ROUND ONE
Boner Candidate #1: I CANNOT JOIN IN THE CELEBRATION OF THE DECLINE OF MEN.
Senator John Hawly claims that “the left” is attacking manhood and masculinity, resulting in more men and playing video games. Specifically, he says: “Can we be surprised that after years of being told that they are the problem, that their manhood is the problem, more and more men are withdrawing into the enclave of idleness and pornography and video games?”
Boner Candidate #2: LETS RE-ARRANGE HIS SKULL SOME MORE
A flight attendant was struck in the nose by a passenger resulting in a severe concussion. The man who punched her claimed that he was returning from a surgery to “reconstruct portions of his skull.”
Boner Candidate #3: THE RATS ARE RUNNING THE KITCHEN
A video from a Popeye’s delivery driver shared a video featuring a biblical plague’s worth of rats running around in the kitchen.
ROUND TWO
Boner Candidate #1: DON’T TRICK OR TREAT A POLE ASSASIN’S HOUSE.

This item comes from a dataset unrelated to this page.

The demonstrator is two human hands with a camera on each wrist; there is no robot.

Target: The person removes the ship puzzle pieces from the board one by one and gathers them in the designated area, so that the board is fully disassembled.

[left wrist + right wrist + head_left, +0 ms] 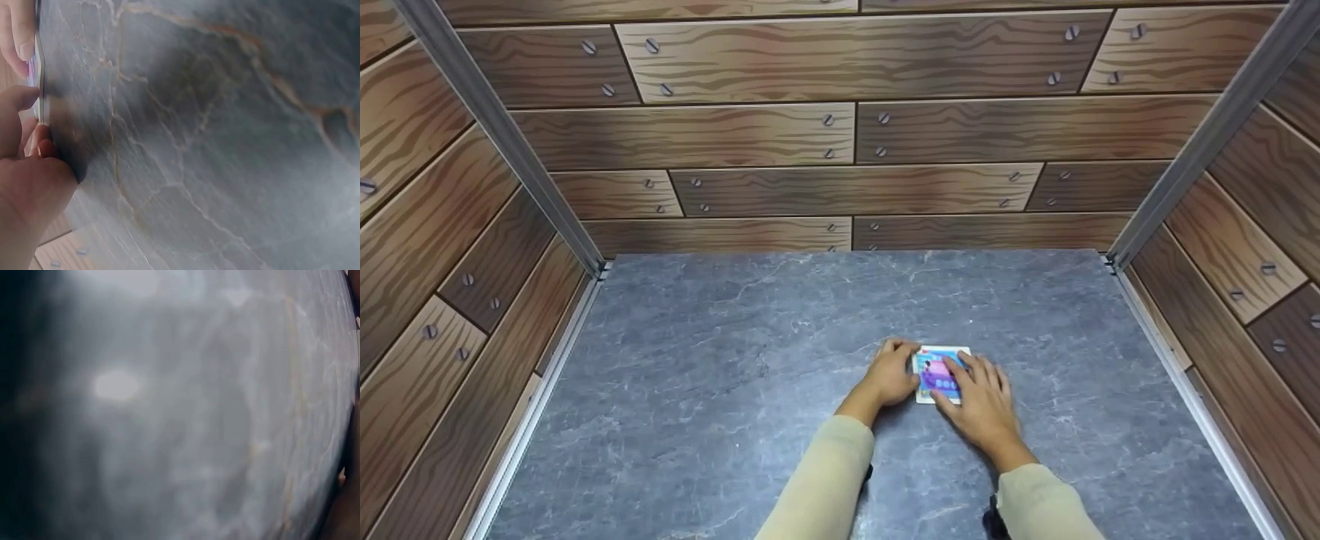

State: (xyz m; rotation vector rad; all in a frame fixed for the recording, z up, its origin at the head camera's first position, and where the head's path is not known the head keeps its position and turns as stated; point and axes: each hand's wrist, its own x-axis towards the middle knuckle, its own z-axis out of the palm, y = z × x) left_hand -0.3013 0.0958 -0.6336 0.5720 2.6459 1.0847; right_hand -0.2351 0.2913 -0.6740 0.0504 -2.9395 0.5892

Texas special teams coordinator Jeff Banks’ pet monkey and assistant in his girlfriend’s stripping act, allegedly bit a child on Halloween.
Boner Candidate #2: IF YOU DON’T SEE A DOG, THEN YOU’RE THE ONE WITH A PROBLEM.
A woman asking for advice on her tattoo leaves the internet divided on whether or not there is a penis in her tattoo.
Boner Candidate #3: OH, POOR ED SHEERAN
during an appearance on the Armchair Expert podcast, Ed Sheeran says that he was hurt by the negative response to his cameo on Game of Thrones.